As we mentioned, effective scheduling is an art form. Understanding the basics can help you build the right foundation for your youth sports calendar. 

1. Plan in advance

First things first, you need to consider your sports calendar well in advance. If your youth sports organization only runs a single sports league, think ahead of time about when your league will run so that it doesn’t run into major holidays or coincide with other sports. 
For example, winter basketball leagues will need to consider the winter holidays in their calendar planning to ensure no special events are missed.
Planning out your calendar is not a last-minute affair. Plan at least a year in advance to ensure your league’s timing is as conducive to widespread participation as possible. This helps you set up things like sports registration dates, facility or equipment rentals, practice and game schedules, and other key fundamentals.

2. Balance the calendar

One major component of getting your calendar right is balancing all of the different teams, divisions, and competitions so nothing overlaps. Account for each of your teams so they have enough games, facilities are available, and practice times don’t run into each other. 

3. Check facility availability

Facility availability is one of the most important parts of building a calendar—especially if your youth sports league shares facilities with other organizations or recreational activities.
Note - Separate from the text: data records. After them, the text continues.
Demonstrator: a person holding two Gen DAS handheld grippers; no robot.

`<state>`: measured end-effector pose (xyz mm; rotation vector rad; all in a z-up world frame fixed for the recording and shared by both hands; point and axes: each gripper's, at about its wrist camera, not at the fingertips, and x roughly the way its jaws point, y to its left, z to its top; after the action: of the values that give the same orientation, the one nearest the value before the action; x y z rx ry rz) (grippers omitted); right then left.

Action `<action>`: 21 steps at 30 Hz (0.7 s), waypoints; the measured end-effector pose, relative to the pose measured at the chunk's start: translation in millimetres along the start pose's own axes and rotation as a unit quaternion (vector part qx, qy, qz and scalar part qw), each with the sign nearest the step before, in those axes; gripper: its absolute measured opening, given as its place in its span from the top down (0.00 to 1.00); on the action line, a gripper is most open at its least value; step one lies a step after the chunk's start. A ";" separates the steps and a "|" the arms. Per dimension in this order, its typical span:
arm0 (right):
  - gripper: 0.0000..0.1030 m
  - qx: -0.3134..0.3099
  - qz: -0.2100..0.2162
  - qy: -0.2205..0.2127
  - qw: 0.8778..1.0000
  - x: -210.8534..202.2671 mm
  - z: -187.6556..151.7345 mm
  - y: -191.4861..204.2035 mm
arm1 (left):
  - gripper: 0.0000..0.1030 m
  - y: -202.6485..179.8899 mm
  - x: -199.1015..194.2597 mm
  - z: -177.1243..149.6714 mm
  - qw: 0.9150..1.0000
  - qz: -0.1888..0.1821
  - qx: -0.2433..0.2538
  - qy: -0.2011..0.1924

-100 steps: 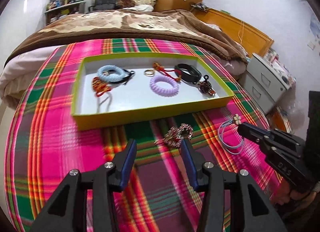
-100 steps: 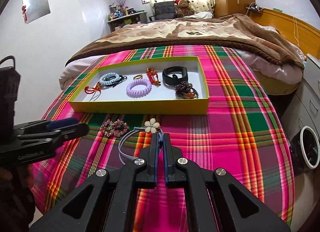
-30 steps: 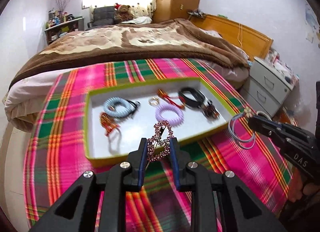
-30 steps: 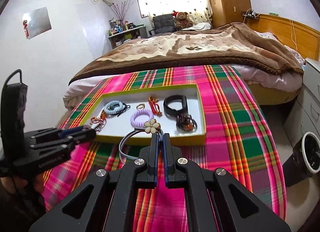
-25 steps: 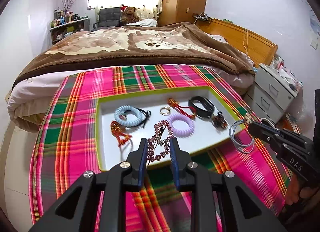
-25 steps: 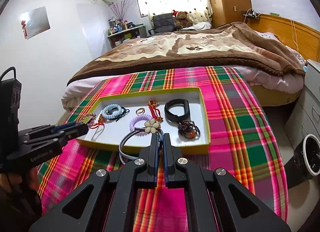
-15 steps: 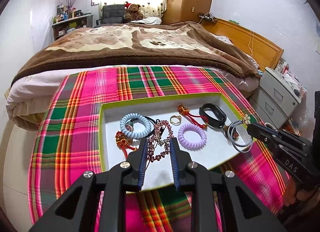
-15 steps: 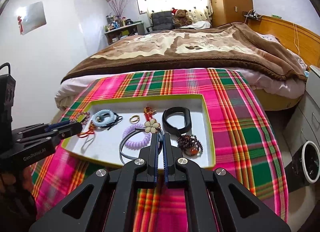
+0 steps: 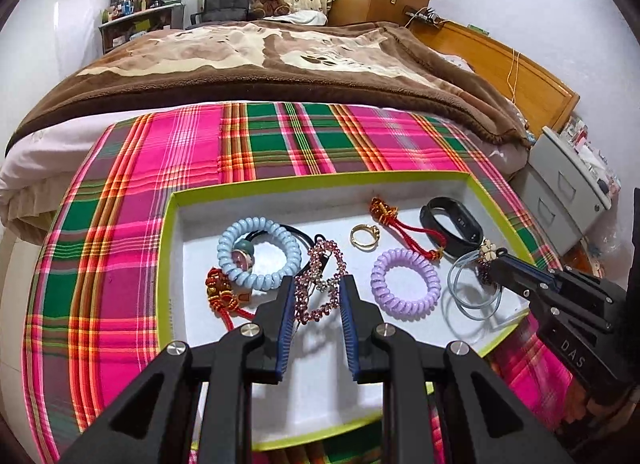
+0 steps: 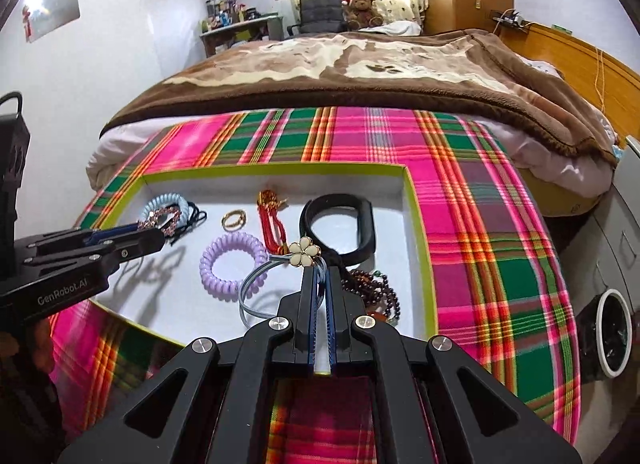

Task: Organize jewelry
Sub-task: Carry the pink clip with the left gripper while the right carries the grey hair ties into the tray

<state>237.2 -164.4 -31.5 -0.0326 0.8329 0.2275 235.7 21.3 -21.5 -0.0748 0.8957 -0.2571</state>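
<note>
A lime-rimmed white tray (image 9: 320,180) (image 10: 416,224) lies on the plaid cloth. My left gripper (image 9: 318,288) is shut on a pink beaded bracelet (image 9: 320,284), held above the tray's middle; the gripper also shows in the right wrist view (image 10: 154,234). My right gripper (image 10: 320,276) is shut on a pale blue hair tie with a cream flower (image 10: 305,252), held over the tray's right part; the gripper also shows in the left wrist view (image 9: 496,264). In the tray lie a blue coil tie (image 9: 258,254), a purple coil tie (image 9: 404,284), a gold ring (image 9: 364,236), red knotted cords (image 9: 400,228), a black band (image 9: 450,224) and dark beads (image 10: 376,292).
The plaid cloth (image 9: 120,224) covers the bed's foot, with a brown blanket (image 9: 260,64) beyond. A grey drawer unit (image 9: 568,192) stands to the right and a round bin (image 10: 612,336) sits on the floor.
Both grippers have picked their pieces up off the cloth and carried them forward over the tray. The tray now fills more of both views.
</note>
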 end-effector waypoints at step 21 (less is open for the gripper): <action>0.96 -0.026 -0.015 0.036 0.999 15.6 -5.7 4.7 | 0.77 -3.0 13.3 -4.5 1.000 -0.006 0.001 0.024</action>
<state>242.2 -157.6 -46.6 -0.1027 0.8976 0.2211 239.6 15.2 -33.9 -0.0723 0.9424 -0.2721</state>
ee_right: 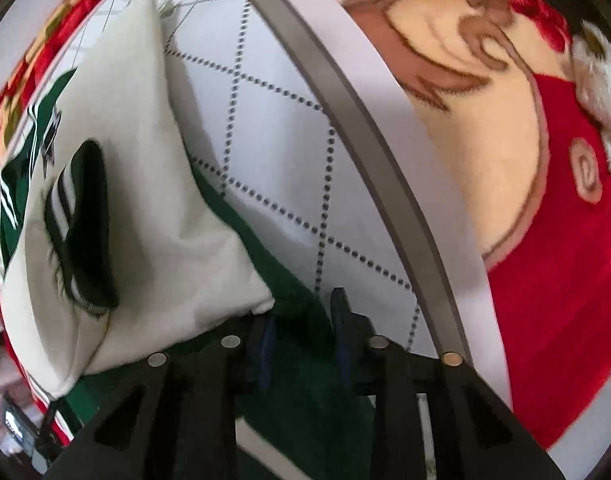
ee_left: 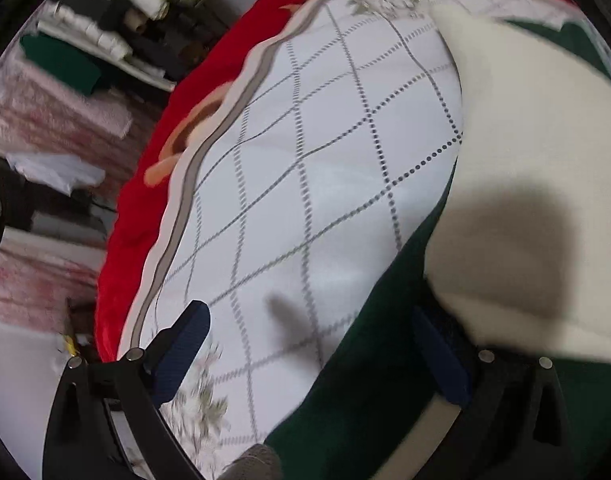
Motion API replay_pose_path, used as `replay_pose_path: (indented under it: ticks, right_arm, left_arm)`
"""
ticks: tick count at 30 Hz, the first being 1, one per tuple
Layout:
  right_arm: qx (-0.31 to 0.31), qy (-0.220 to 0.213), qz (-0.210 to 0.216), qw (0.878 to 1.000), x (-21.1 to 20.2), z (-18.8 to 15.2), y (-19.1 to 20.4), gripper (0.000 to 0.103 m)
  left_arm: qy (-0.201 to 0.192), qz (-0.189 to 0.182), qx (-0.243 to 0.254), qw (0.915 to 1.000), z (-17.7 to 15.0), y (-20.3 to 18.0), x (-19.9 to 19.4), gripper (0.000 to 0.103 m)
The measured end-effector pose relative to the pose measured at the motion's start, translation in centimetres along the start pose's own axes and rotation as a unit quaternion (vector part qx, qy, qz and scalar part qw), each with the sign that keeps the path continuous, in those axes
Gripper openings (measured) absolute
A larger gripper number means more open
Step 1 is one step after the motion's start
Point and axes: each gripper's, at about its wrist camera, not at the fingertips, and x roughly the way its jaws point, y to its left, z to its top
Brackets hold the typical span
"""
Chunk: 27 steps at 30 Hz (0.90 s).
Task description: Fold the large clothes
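Observation:
A cream and dark green garment lies on the checked bed sheet [ee_left: 305,160]. Its cream part [ee_left: 537,168] is folded over the green part [ee_left: 365,392], and a green striped cuff [ee_right: 85,232] rests on the cream part [ee_right: 153,208]. My left gripper [ee_left: 313,344] is open, its fingers wide apart over the sheet and the green edge. My right gripper [ee_right: 303,330] points down at the green hem [ee_right: 297,304]. Its fingers stand narrowly apart with green cloth between them, and I see no pinch.
A red blanket [ee_right: 553,288] with a cream pattern lies beyond the sheet's grey border [ee_right: 385,152]. Stacks of folded clothes [ee_left: 117,36] sit past the bed's edge at the upper left of the left wrist view, with pink cloth [ee_left: 45,120] below them.

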Motion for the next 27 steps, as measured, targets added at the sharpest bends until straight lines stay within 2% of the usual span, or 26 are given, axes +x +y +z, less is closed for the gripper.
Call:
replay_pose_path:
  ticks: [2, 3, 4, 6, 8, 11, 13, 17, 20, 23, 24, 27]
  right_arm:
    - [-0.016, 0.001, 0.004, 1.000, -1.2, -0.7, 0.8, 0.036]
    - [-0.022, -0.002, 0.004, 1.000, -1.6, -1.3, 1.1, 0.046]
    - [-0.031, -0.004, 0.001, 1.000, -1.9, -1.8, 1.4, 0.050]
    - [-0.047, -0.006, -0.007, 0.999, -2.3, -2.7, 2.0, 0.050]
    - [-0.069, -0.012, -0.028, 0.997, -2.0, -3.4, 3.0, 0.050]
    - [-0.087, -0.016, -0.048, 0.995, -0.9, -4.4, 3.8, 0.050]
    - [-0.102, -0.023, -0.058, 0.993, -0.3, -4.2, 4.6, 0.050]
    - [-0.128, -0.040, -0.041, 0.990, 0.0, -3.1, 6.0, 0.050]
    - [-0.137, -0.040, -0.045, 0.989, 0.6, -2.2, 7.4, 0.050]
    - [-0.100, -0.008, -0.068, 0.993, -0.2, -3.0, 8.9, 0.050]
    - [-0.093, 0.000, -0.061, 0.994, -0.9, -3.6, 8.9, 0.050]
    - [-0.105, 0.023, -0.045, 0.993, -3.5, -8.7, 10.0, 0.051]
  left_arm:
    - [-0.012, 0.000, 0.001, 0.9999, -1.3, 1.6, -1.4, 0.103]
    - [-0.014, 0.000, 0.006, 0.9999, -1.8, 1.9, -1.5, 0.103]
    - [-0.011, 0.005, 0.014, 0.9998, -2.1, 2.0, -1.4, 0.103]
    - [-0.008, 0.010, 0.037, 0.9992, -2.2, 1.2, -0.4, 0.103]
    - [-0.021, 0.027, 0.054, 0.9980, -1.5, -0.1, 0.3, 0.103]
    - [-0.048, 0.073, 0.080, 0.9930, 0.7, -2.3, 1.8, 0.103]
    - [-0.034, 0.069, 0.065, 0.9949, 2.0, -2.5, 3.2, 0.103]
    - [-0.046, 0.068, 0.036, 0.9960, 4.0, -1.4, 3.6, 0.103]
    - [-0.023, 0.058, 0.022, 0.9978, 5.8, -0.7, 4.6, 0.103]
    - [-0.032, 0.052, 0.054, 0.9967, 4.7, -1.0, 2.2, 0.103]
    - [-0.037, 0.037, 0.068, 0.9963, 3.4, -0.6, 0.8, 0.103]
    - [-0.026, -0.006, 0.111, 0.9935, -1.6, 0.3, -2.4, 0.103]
In fact, your entire schedule will rely on when your facilities have openings. 
If you’re not managing your own sports facilities (i.e., if you need to use a community center or fitness center or if your league is run through a local YMCA), get in touch with the people who do so that you can factor their availability into your league’s season, practices, and games. 

4. Use technology for scheduling

Thankfully, there are software and tools available to make sports scheduling easier. For example, JerseyWatch has a useful scheduling feature that can help you easily create and share online sporting calendars with players and families. 
A few other sports scheduling software to consider include:
Some of these tools help to auto-generate your sporting calendar, leaving you with an ideal starting point to further cater around the rest of your needs.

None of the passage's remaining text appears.